On A Mission For Justice: Cannabis Industry Connects In Chicago
Todd Harrison, founder of CB1 Capital, longtime cannabis market analyst and author of the “Cannabis Confidential” newsletter, shares his reflections from the 2025 Benzinga Cannabis Capital Conference in Chicago and his outlook on the sector’s future.
The cannabis sector is enduring its fifth year of a brutal bear market.
Besieged by a litany of issues ranging from The Great Hemp Bogart to uncertain tax provisions, capital market, custody and U.S. exchange bans, and a grizzly mix of debt obligations and stagnant growth, it’s been… tough
The punch line is that THC and cannabinoid consumption is far from stagnant; it’s just bifurcated across two uneven channels.
State-legal markets are required to test and regulate cannabis, while hemp operators (often synthetically) modify cannabinoids to create an intoxicating effect.
The category as a whole is exploding—if there wasn’t 100% growth across both channels the last few years, it’s close—but the federal inconsistencies are maddening.
The issues are solvable, just not immediately, or all at once.
Hemp: The eyes of the nation are on Texas, where the governor has 11 days to veto the hemp THC ban and/ or the TECUP expansion of MMJ qualifying conditions or they’ll become the law of the Lone State land.
If/ then, Texas would become the standard for cannabis bifurcation, with hemp used for everything from textiles, paper, building materials, cosmetics, mulch, compost—the list goes on—while intoxicating cannabinoids (cannabis) is regulated and tested.

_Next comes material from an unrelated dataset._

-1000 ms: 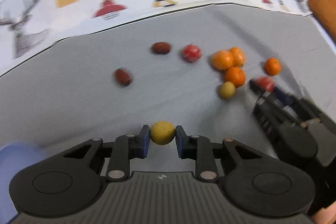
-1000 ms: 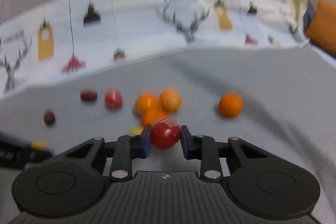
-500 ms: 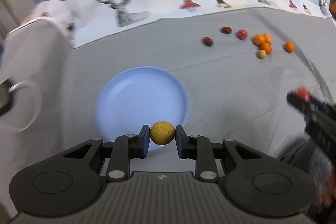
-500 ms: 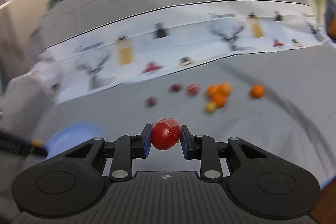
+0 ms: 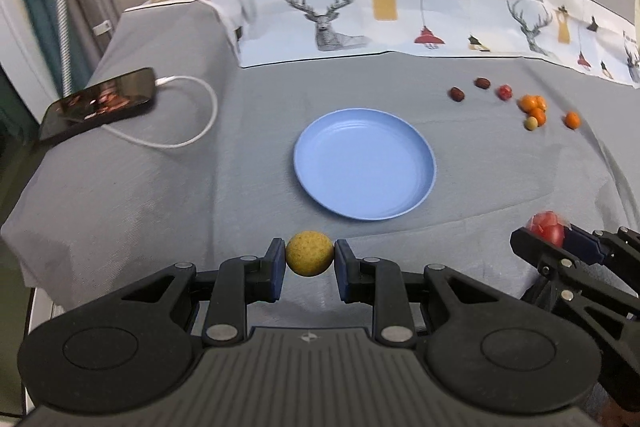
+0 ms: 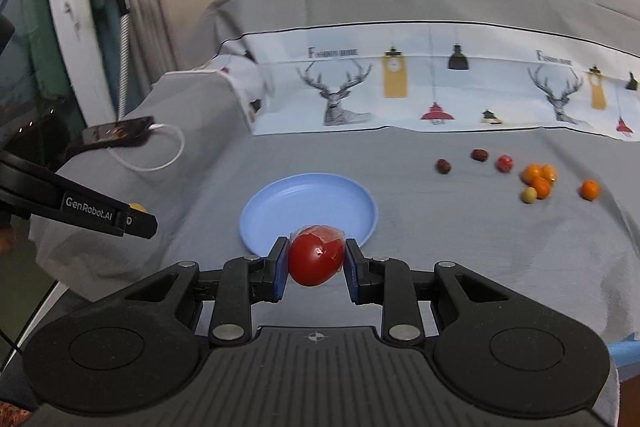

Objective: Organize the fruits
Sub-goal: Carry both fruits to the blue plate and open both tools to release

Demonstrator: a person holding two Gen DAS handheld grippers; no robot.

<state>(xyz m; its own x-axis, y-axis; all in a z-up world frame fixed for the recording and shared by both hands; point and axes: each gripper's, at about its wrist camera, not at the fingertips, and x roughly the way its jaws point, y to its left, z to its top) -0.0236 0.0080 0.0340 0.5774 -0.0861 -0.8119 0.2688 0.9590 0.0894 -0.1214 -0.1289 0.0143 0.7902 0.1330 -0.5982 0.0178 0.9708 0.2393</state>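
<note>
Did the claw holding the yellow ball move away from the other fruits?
Yes. The left claw with the yellow ball backed away from the oranges, which look far smaller now, toward the blue plate.

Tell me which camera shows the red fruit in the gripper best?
The right wrist view: the red fruit sits close and central, clamped in the right gripper. The left wrist view shows it small at the right edge, partly hidden by a finger.

Left gripper (image 5: 310, 264) and right gripper (image 6: 316, 267), jaws clamped, side by side.
</note>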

It’s not just Texas—a host of other states have taken steps to address the 2018 Farm Bill loophole, and the language in the current version of the House appropriations bill contains a provision that would federally ban hemp-derived THC, too.
Whether that language survives the full House, much less the Senate, is unknown but if the first half of 2025 was radio silent on cannabis proper, the opposite can be said regarding the activity surrounding intoxicating hemp.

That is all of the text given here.